If you are using AQuA2 for the first time, please read the step by step user guide.

Or you can check the details on output files, extracted features, and parameter settings.

Example datasets

You can try these real data sets in AQuA2.

Ex-vivo GCaMP dataset

In-vivo GCaMP dataset

GluSnFr dataset

Reference

Xuelong Mi, Alex Bo-Yuan Chen, Daniela Duarte, Erin Carey, Charlotte R. Taylor, Philipp N. Braaker, Mark Bright, Rafael G. Almeida, Jing-Xuan Lim, Virginia M. Rutten, Wei Zheng, Mengfan Wang, Michael E. Reitman, Yizhi Wang, Kira E. Poskanzer, David A. Lyons, Axel Nimmerjahn, Misha B. Ahrens, Guoqiang Yu, Fast, Accurate, and Versatile Data Analysis Platform for the Quantification of Molecular Spatiotemporal Signals, BioRxiv 592259; doi: https://doi.org/10.1101/2024.05.02.592259. [Link to BioRxiv]

Updates

10/06/2024: Add scripts to registrate the FOV for AQuA2 results from multi-session datasets. Also add one script for comparing CFUs from two datasets with the same spatial size.

10/04/2024: Repair one bug about the feature output of global detections in batch script.

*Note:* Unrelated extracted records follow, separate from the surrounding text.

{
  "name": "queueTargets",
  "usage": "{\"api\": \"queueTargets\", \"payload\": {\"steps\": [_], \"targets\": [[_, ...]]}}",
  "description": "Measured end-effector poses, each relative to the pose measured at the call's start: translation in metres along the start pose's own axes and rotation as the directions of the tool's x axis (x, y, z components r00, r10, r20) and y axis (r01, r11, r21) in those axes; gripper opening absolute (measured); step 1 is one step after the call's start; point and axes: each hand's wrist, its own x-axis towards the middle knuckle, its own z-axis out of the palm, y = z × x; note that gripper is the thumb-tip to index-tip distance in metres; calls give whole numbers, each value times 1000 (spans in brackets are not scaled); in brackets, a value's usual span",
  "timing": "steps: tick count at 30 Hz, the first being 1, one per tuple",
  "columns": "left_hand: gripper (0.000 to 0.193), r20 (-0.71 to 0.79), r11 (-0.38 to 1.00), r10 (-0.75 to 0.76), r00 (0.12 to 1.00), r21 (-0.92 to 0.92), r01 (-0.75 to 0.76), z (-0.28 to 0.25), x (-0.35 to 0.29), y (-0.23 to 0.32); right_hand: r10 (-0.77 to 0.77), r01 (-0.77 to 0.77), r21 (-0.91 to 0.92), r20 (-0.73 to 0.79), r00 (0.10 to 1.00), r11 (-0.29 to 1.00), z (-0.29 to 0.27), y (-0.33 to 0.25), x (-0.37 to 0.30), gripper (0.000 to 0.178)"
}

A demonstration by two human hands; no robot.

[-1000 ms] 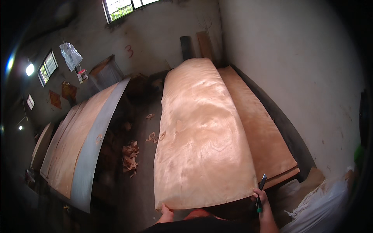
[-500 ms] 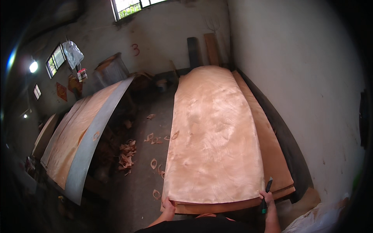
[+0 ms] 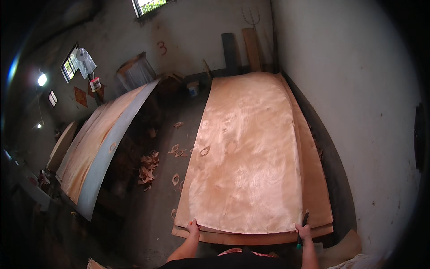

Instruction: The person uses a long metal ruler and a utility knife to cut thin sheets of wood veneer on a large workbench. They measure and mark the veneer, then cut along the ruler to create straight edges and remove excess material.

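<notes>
One large, thin, pale-tan wood-veneer sheet (image 3: 246, 157), lying over a stack of tan veneer sheets (image 3: 319, 201), its near edge spanning both hands. Left hand (image 3: 193, 227): fingers pinched on the near left corner. Right hand (image 3: 303, 231): closed round a slim black tool with a green end (image 3: 305, 219), at the near right corner. Beyond: round white bucket (image 3: 193, 91) on grey floor (image 3: 148, 219); translucent plastic bag (image 3: 86, 65) hanging far left; contents of both indiscernible.
</notes>
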Motion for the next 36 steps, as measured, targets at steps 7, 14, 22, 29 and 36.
{"api": "queueTargets", "payload": {"steps": [7, 14, 22, 29, 36], "targets": [[17, -171, 998, 62, 983, 26, -59, 41, -16, -46, -14, 16, -57, 31, 999, 998, -47, 23, 37, 30], [21, -263, 998, 15, 965, 62, 2, 67, -31, -75, -51, 54, -129, 30, 998, 990, -63, 45, 71, 28], [17, -291, 968, 205, 934, 201, -150, 56, -15, -127, -65, 64, -202, 3, 998, 977, -54, 91, 96, 27], [24, -205, 793, -498, 843, -501, 347, 40, -29, -201, -119, 86, -309, -90, 989, 947, -72, 126, 102, 24], [28, -281, 808, -499, 820, -493, 323, 11, -25, -233, -203, 67, -577, -175, 963, 814, -59, 181, 56, 33]]}}
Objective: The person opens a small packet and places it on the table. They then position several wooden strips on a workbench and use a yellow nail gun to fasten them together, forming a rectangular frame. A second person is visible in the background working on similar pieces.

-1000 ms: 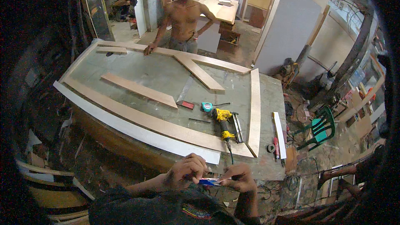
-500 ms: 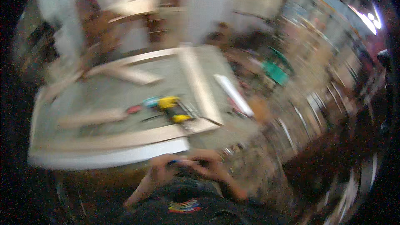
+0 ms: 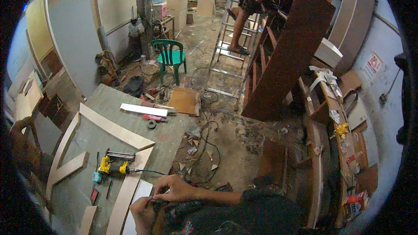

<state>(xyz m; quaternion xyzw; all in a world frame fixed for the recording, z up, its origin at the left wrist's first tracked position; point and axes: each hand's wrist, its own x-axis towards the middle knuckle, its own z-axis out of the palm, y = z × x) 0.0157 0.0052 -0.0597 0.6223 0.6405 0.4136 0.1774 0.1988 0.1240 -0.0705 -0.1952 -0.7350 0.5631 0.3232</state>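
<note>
My left hand (image 3: 143, 212) and my right hand (image 3: 176, 188) meet in front of my body at the table's near edge. Both have curled, pinching fingers around something small and dark that I cannot make out. Beside them, a white strip (image 3: 138, 199) lies along a pale wooden board (image 3: 125, 200). A yellow and black nail gun (image 3: 114, 165) with a hose attached rests on the tabletop (image 3: 76, 196). Close to it are a teal tape measure (image 3: 97, 177), a red and black small item (image 3: 94, 196) and a thin dark stick (image 3: 109, 189).
More pale boards (image 3: 115, 126) form a frame on the table. Past it stand a green chair (image 3: 171, 56) and a stepladder (image 3: 225, 72) with a person (image 3: 244, 13) on it. A tall brown cabinet (image 3: 291, 56) leans nearby. A cable (image 3: 209, 148) and scraps litter the floor.
My view has swung to the right, bringing the ladder, person and cabinet into clear sight. The table now sits further left. My hands stay together.
</note>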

09/26/2024: Repair one bug about landmark features.

09/18/2024:

Modify aqua_cmd_batch.m to repair one bug about outputting feature table.

08/24/2024:

Fix one bug about outputting propagation features.

08/16/2024:

Reuse some landmark features used in AQuA for 2D time-lapse imaging data.

06/11/2024:

Add MEX files to enable spatial segmentation of AQuA2 in Mac system.

06/05/2024:

Enable aqua_cmd_batch.m to output more features.

05/22/2024:

Modify aqua_cmd_batch.m to enable the extraction of network features.

05/21/2024:

Add post_cfu_cmd_batch.m to enable the CFU identification and analysis based on the saved files of aqua_cmd_batch.m.